What you are asked to do: Skipping all images, output the listing word for word.

Recorded data:
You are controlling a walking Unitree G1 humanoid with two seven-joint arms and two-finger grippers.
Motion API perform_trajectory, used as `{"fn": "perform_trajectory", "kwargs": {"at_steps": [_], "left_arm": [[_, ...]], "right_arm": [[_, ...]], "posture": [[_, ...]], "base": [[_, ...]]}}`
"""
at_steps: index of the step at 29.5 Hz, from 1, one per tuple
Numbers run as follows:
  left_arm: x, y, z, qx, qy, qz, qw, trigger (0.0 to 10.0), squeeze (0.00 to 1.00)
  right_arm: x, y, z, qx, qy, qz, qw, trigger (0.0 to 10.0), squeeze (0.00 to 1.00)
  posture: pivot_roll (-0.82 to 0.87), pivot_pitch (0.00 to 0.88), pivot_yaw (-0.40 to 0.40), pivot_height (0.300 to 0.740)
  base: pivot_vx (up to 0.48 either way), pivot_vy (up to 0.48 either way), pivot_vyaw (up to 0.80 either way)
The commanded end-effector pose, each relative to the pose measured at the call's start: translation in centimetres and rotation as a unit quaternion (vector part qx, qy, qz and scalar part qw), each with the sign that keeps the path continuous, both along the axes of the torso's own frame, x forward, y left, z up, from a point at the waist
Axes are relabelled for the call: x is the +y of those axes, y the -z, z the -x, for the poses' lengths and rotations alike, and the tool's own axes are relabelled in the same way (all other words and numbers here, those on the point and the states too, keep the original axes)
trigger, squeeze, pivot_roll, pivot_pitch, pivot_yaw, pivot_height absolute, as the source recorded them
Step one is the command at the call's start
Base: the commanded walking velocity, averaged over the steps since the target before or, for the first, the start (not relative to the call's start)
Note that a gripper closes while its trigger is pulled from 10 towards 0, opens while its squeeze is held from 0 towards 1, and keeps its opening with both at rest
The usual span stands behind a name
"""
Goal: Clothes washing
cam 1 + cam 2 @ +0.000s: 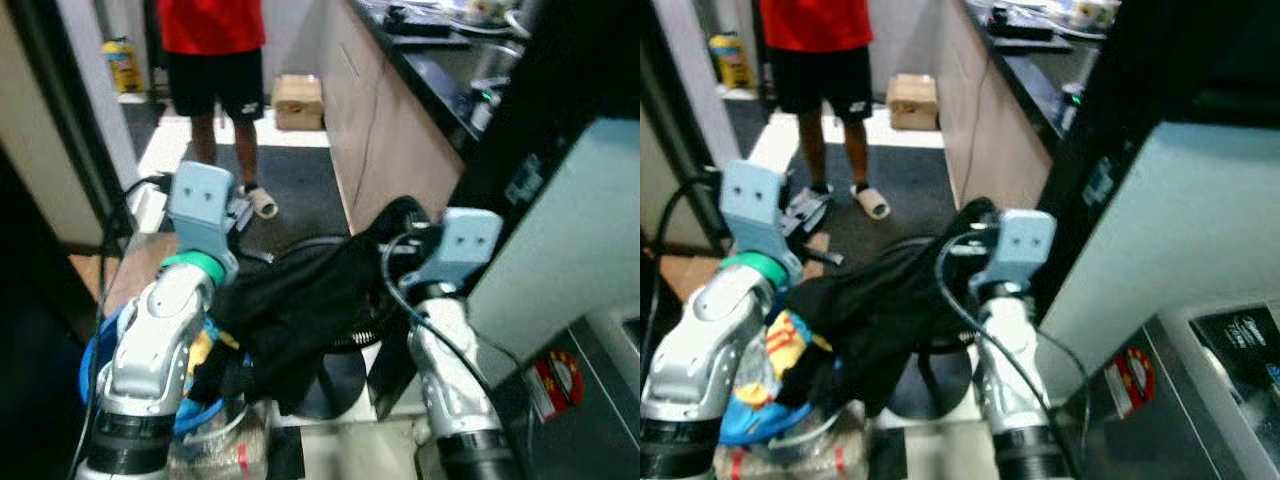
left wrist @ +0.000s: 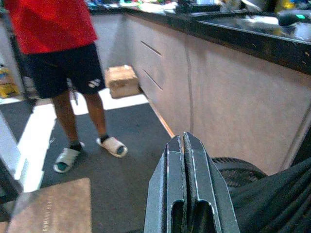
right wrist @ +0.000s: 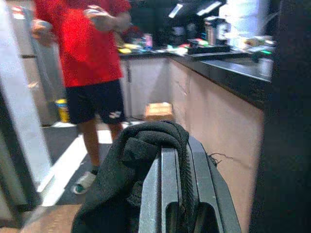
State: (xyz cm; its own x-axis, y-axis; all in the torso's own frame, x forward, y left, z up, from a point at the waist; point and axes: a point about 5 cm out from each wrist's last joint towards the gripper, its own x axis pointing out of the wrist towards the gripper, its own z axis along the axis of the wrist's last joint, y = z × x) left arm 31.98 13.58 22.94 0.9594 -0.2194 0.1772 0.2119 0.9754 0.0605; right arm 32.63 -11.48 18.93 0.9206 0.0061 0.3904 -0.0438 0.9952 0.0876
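Note:
A black garment (image 1: 300, 310) hangs bunched between my two arms, in front of the pale washing machine (image 1: 560, 230) on the right. My right gripper (image 3: 177, 148) is shut on a fold of that garment (image 3: 146, 141), which drapes over its fingertips. My left gripper (image 2: 183, 138) is held up at the left, its fingers (image 2: 170, 160) pressed together with no cloth seen between them; the garment's edge (image 2: 277, 199) lies just beside it.
A person in a red shirt and black shorts (image 1: 212, 50) stands ahead on the dark floor. A long counter (image 1: 420, 60) runs along the right, a cardboard box (image 1: 298, 100) at its far end. A blue basket (image 1: 88, 370) with colourful items sits at lower left.

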Motion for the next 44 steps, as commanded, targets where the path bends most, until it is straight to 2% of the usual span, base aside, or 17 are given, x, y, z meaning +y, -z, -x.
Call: {"fn": "perform_trajectory", "kwargs": {"at_steps": [1,44], "left_arm": [[-0.19,0.19,0.02,0.005,0.005,-0.005,1.0,10.0,0.0],[-0.14,-0.47,-0.06,-0.005,0.003,-0.003,1.0,10.0,0.0]], "right_arm": [[-0.32,-0.64,0.02,-0.013,0.008,-0.008,1.0,10.0,0.0],[-0.31,-1.57,-0.06,-0.025,0.008,-0.01,1.0,10.0,0.0]], "posture": [[0.15,0.0,0.019,0.74],[0.15,0.0,0.018,0.74]], "base": [[0.0,0.0,-0.8],[0.0,0.0,-0.8]]}}
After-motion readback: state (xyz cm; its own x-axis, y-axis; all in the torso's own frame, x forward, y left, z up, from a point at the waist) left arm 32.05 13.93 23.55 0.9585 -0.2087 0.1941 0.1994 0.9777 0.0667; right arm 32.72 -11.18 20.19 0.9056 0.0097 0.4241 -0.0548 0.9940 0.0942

The completed task:
You are controlling a walking Unitree G1 humanoid with two seven-joint arms and two-finger grippers.
Motion API perform_trajectory, used as `{"fn": "perform_trajectory", "kwargs": {"at_steps": [_], "left_arm": [[_, ...]], "right_arm": [[_, ...]], "posture": [[_, ...]], "base": [[_, ...]]}}`
"""
at_steps: index of the step at 29.5 Hz, from 1, one per tuple
Numbers run as follows:
  left_arm: x, y, z, qx, qy, qz, qw, trigger (0.0 to 10.0), squeeze (0.00 to 1.00)
  right_arm: x, y, z, qx, qy, qz, qw, trigger (0.0 to 10.0), squeeze (0.00 to 1.00)
  posture: pivot_roll (-0.82 to 0.87), pivot_pitch (0.00 to 0.88), pivot_yaw (-0.40 to 0.40), pivot_height (0.300 to 0.740)
  base: pivot_vx (up to 0.48 either way), pivot_vy (up to 0.48 either way), pivot_vyaw (up to 0.80 either way)
The commanded end-effector pose, each relative to the pose measured at the call's start: translation in centimetres and rotation as a unit quaternion (vector part qx, qy, qz and scalar part qw), each with the sign that keeps the path continuous, both along the axes of the torso's own frame, x forward, y left, z up, from a point at the waist
Axes are relabelled for the call: x is the +y of those axes, y the -z, z the -x, for the poses' lengths and rotations alike, and the tool's own axes are relabelled in the same way (all other words and numbers here, those on the point and the states too, keep the original axes)
trigger, squeeze, pivot_roll, pivot_pitch, pivot_yaw, pivot_height absolute, as the source recorded them
Step one is the command at the call's start
Base: the commanded walking velocity, averaged over the steps since the target before or, for the first, the start (not relative to the call's start)
Note that a gripper closes while its trigger is pulled from 10 towards 0, opens while its squeeze is held from 0 towards 1, and keeps its opening with both at rest
The usual span stands behind a name
"""
Goal: Clothes washing
cam 1 + cam 2 @ +0.000s: 
left wrist @ +0.000s: 
right wrist @ +0.000s: 
State: (xyz cm; its own x-axis, y-axis; all in the torso's own frame, x forward, y left, z up, from a point at the waist; point and axes: a point about 5 cm out from each wrist's last joint towards the gripper, its own x axis pointing out of the wrist towards the gripper, its own z axis along the axis of the wrist's last joint, y = z × x) left arm 31.98 13.58 22.94 0.9594 -0.2194 0.1772 0.2119 0.9754 0.0605; right arm 32.63 -11.48 18.93 0.9206 0.0061 0.3904 -0.0438 0.9952 0.0876
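Note:
A black garment (image 1: 300, 310) hangs bunched between my two arms, in front of the pale washing machine (image 1: 560, 230) on the right. My right gripper (image 3: 177, 148) is shut on a fold of that garment (image 3: 146, 141), which drapes over its fingertips. My left gripper (image 2: 183, 138) is held up at the left, its fingers (image 2: 170, 160) pressed together with no cloth seen between them; the garment's edge (image 2: 277, 199) lies just beside it.
A person in a red shirt and black shorts (image 1: 212, 50) stands ahead on the dark floor. A long counter (image 1: 420, 60) runs along the right, a cardboard box (image 1: 298, 100) at its far end. A blue basket (image 1: 88, 370) with colourful items sits at lower left.
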
Motion for the next 44 steps, as commanded, targets where the path bends most, until it is straight to 2% of the usual span, base aside, or 17 are given, x, y, z meaning +y, -z, -x.
Call: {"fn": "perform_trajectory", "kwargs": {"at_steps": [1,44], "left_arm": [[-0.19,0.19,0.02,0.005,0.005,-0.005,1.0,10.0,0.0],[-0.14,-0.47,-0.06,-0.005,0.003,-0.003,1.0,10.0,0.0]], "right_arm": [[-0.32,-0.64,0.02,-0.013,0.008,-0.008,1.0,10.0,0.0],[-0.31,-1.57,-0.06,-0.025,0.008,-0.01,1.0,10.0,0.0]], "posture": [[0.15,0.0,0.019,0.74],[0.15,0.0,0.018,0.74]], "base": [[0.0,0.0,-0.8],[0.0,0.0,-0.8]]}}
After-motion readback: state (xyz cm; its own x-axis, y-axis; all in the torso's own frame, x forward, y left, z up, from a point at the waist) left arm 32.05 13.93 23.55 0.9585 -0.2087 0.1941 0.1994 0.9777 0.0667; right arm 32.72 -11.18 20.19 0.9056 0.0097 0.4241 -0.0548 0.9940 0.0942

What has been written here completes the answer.